Der im Verhältnis der Wohnungseigentümer untereinander zu gewährende Schallschutz richte sich nach der DIN 4109, wenn ein vorhandener Bodenbelag durch einen anderen ersetzt und dabei nicht in den unter den Belag befindenden Estrich und die Geschossdecke eingegriffen würde. Der Wohnungseigentümer sei gehalten, insbesondere bei der Änderung seines Bodenbelages darauf zu achten, dass die durch die DIN 4109 vorgegebenen schallschutztechnischen Mindestanforderungen eingehalten würden. Das gelte jedenfalls, solange er dieses mit zumutbaren Maßnahmen erreichen könne.

So weit, so gut, und im Ergebnis ja auch durchaus nachvollziehbar. Da die Urteilsbegründung noch nicht vorliegt, bleibt allerdings unklar, ob und inwieweit dem BGH bewusst ist, gegebenenfalls von seiner Entscheidung vom 27.02.2015 (V ZR 73/14) abzuweichen. Dort hatte sich der BGH auch sehr ausführlich mit dem Austausch des im Sondereigentum stehenden Bodenbelags beschäftigt. Dort ging es allerdings darum, welcher Schallschutz konkret einzuhalten wäre, also welche DIN 4109 eigentlich konkret gelte. Der Bundesgerichtshof kam zu dem Schluss, dass dann, wenn ein vorhandener Bodenbelag durch einen anderen ersetzt würde, sich der zu gewährende Schallschutz grundsätzlich nur nach der zur Zeit der Errichtung des Gebäudes geltenden Ausgabe der DIN 4109 richte. Dem Umstand, dass in der Wohnung des den Bodenbelag ändernden Wohnungseigentümers über einen langen Zeitraum ein Teppichboden mit einem höheren Schallschutz verlegt war, käme für den künftig einzuhaltenden Schallschutz keine Bedeutung zu. Es gäbe keinen allgemeinen Anspruch auf Beibehaltung eines vorhandenen Trittschallschutzes.

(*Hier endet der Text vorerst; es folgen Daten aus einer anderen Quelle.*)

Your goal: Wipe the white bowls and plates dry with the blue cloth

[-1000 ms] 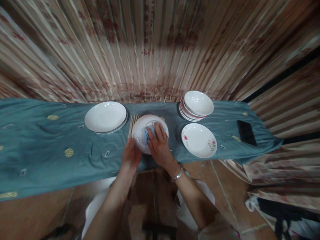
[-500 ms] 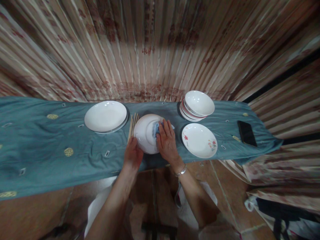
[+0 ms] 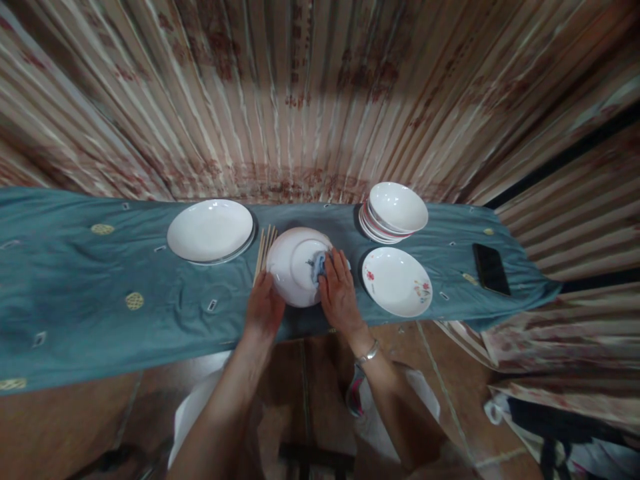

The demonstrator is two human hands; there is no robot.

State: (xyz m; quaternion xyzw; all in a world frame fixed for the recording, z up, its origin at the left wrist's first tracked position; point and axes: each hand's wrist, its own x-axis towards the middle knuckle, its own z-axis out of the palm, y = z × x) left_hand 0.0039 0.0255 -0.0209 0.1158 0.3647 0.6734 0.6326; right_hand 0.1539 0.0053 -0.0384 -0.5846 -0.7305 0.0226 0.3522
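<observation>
A white bowl [image 3: 290,273] is turned with its base and foot ring facing me, above the cloth-covered table. My left hand [image 3: 265,303] grips its lower left edge, thumb on the outside. My right hand [image 3: 340,287] presses a blue and white cloth [image 3: 317,265] against the right part of the base; much of the cloth is hidden under the fingers. A small dark mark shows inside the foot ring. Several thin wooden chopsticks [image 3: 263,250] lie just left of the bowl, close to my left hand. On the right, nearest my right hand, rests a flower-patterned plate [image 3: 395,283].
White plates [image 3: 210,230] are stacked at the left. A stack of bowls [image 3: 399,208] stands at the back right, behind the flowered plate. A black phone [image 3: 491,269] lies near the right end of the teal tablecloth [image 3: 185,320]. Pleated curtains [image 3: 320,133] hang right behind the table.
My right hand has slid slightly right and down with the cloth, uncovering more of the bowl's base and the dark mark. My left hand keeps its grip on the edge.
</observation>
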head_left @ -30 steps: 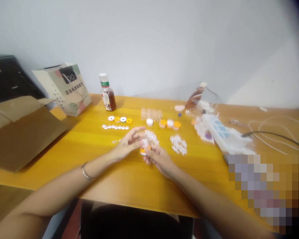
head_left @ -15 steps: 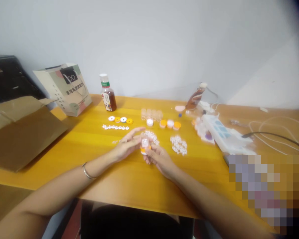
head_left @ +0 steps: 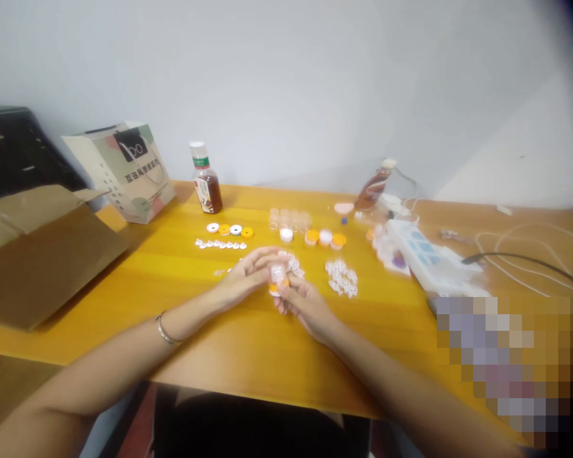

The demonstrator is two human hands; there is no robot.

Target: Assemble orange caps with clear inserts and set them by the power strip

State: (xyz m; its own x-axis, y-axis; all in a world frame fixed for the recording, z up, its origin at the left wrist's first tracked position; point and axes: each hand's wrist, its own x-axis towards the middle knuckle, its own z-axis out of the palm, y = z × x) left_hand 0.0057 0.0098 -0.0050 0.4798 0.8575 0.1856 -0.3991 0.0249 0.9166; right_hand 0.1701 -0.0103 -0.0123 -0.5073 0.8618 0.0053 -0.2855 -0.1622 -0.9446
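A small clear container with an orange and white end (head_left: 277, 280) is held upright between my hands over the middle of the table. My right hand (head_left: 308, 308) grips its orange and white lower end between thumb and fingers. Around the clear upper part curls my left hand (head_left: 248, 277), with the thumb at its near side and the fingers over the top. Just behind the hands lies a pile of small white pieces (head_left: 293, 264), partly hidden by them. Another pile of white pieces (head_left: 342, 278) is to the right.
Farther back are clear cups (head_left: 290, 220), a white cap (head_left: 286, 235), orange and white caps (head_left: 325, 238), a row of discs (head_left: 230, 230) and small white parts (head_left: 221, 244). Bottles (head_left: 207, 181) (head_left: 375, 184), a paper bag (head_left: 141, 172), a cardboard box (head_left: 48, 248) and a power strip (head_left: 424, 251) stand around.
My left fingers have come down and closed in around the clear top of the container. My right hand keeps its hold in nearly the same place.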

Insbesondere diese letzte Aussage steht in einem gewissen Widerspruch zu der aktuellen Entscheidung vom 26.06.2020, jedenfalls soweit es sich der Pressemitteilung entnehmen lässt. Danach sagte der BGH ja in dieser neuen Entscheidung durchaus, dass ein Eigentümer einen Anspruch darauf hat, dass sich der Trittschall beim Auswechseln eines Bodenbelages nicht verschlechtere, es müssten ebenfalls die Grenzwerte der aktuellen DIN 4109 eingehalten werden. Im aktuellen Fall war das unproblematisch, da sowohl zum Zeitpunkt des Ausbaus wie auch zum Zeitpunkt der Veränderung des Bodenbelages die DIN 4109 i. d. F. von 1989 galt.

Was den BGH hier genau zu dieser Aussage bewogen hat, werden wir dann demnächst den Entscheidungsgründen entnehmen.